Kacper Zięba
Kacper Zięba

Reputation: 43

Taking 10 Strings with highest values from hashMap

I want to save all words from titles from a site to a file. Then I want to take 10 most frequent words and save them to the other file. So I've got saving to the file. But I've stucked on looking for those 10 words. My code is only looking for 1 most frequent word and that's it. There're for sure better ways to do that than the one I've done. I'd be really grateful if you show me some tips. I've made through the most popular topics here, but all of them are about looking for the one most frequent word.

List<String> mostRepeatedWords = new ArrayList<>();
Set<Map.Entry<String, Integer>> entrySet = wordsMap.entrySet();
int max = 0;
for (int i = 0; i < entrySet.size(); i++) {
    for (Map.Entry<String, Integer> entry : entrySet) {   //here I'm looking for the word with the highest value in the map
        if (entry.getValue() > max) {
            max = entry.getValue();
            }
     }
     for (Object o : wordsMap.keySet()) {     //here I write this word to a list
         if (wordsMap.get(o).equals(max)) {
             mostRepeatedWords.add(o.toString());
         }
    }
}

@Edit Here's how I've counted the words:

while (currentLine != null) {
    String[] words = currentLine.toLowerCase().split(" ");

    for (String word : words) {
        if (!wordsMap.containsKey(word) && word.length() > 3) {
            wordsMap.put(word, 1);
        } else if (word.length() > 3) {
            int value = wordsMap.get(word);
            value++;
            wordsMap.replace(word, value);
        }
    }
    currentLine = reader.readLine();
}

Upvotes: 0

Views: 125

Answers (3)

WJS
WJS

Reputation: 40062

Does this do it for you?

First, sort the words (i.e. keys) of the map based on the frequency of occurrence in reverse order.

List<String> words = mapOfWords.entrySet().stream()
        .sorted(Entry.comparingByValue(Comparator.reverseOrder()))
        .limit(10)
        .map(Entry::getKey)
        .collect(Collectors.toList());

Then use those keys to print the first 10 words in decreasing frequency.
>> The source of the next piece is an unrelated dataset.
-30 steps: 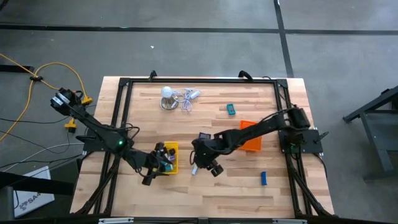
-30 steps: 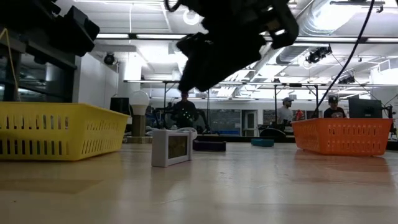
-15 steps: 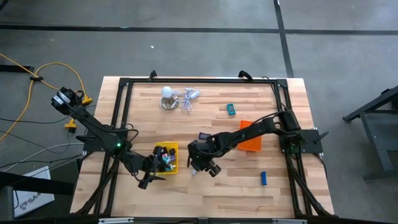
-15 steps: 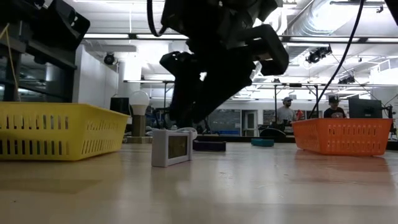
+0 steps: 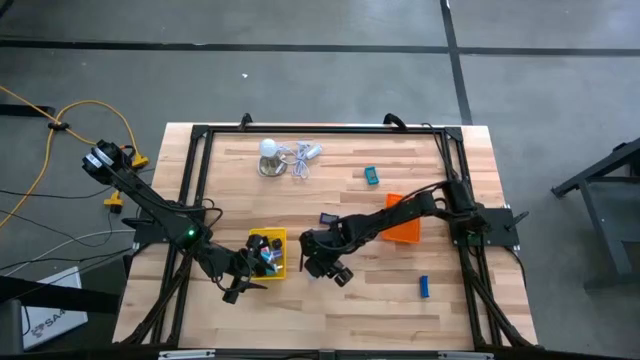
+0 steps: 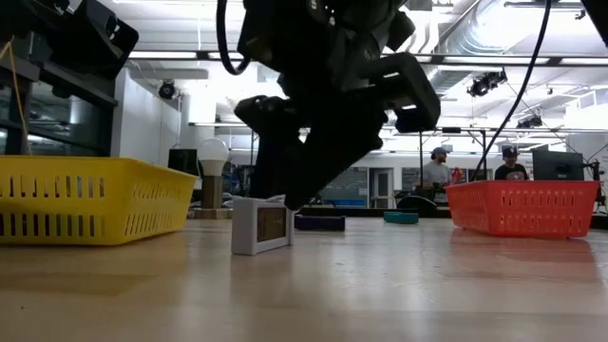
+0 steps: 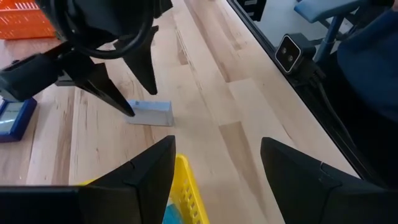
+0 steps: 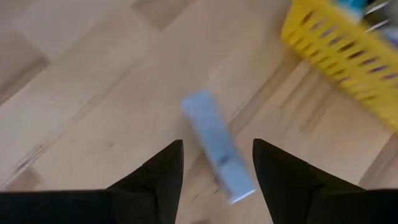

for (String word : words) {
    System.out.println(word + " " + mapOfWords.get(word));
}

Another more traditional approach not using streams is the following:

Test data

Map<String, Integer> mapOfWords =
        Map.of("A", 10, "B", 3, "C", 8, "D", 9);

Create a list of map entries

List<Entry<String, Integer>> mapEntries =
        new ArrayList<>(mapOfWords.entrySet());

define a Comparator to sort the entries based on the frequency

Comparator<Entry<String, Integer>> comp = new Comparator<>() {
    @Override
    public int compare(Entry<String, Integer> e1,
            Entry<String, Integer> e2) {
            Objects.requireNonNull(e1);
            Objects.requireNonNull(e2);
        // notice e2 and e1 order is reversed to sort in descending order.
        return Integer.compare(e2.getValue(), e1.getValue());
    }
};

The above does the equivalent of the following which is defined in the Map.Entry class

Comparator<Entry<String,Integer>> comp =
   Entry.comparingByValue(Comparator.reverseOrder());

Now sort the list with either comparator.

mapEntries.sort(comp);

Now just print the list of entries. If there are more than 10 you will need to put in a limiting counter or use a mapEntries.subList(0, 10) as the target of the for loop.

for (Entry<?,?> e : mapEntries) {
     System.out.println(e);
}

Upvotes: 3

Eritrean
Eritrean

Reputation: 16498

Assuming you have already your frequency map which might look something like:

Map<String,Integer> wordsMap = Map.of( "foo", 2,
                                       "bar", 7,
                                       "baz", 5,
                                       "doo", 9,
                                       "tot", 2,
                                       "gee", 12);

You could create another map, i.e a top ten map (in my demo below top three), by sorting your map by value in reverse order and limit it to the first ten entries

Map<String,Integer> topThree = wordsMap.entrySet()
                                       .stream()
                                       .sorted(Collections.reverseOrder(Map.Entry.comparingByValue()))
                                       .limit(3)
                                       .collect(Collectors.toMap(
                                          Map.Entry::getKey, Map.Entry::getValue, (e1, e2) -> e2,LinkedHashMap::new));

System.out.println(topThree);

//{gee=12, doo=9, bar=7}

Upvotes: 0

janik
janik

Reputation: 11

You could save the most frequent word to an array and check if the next word you found already exists in that array. Then you search for the next most frequent word that does not exist in that array.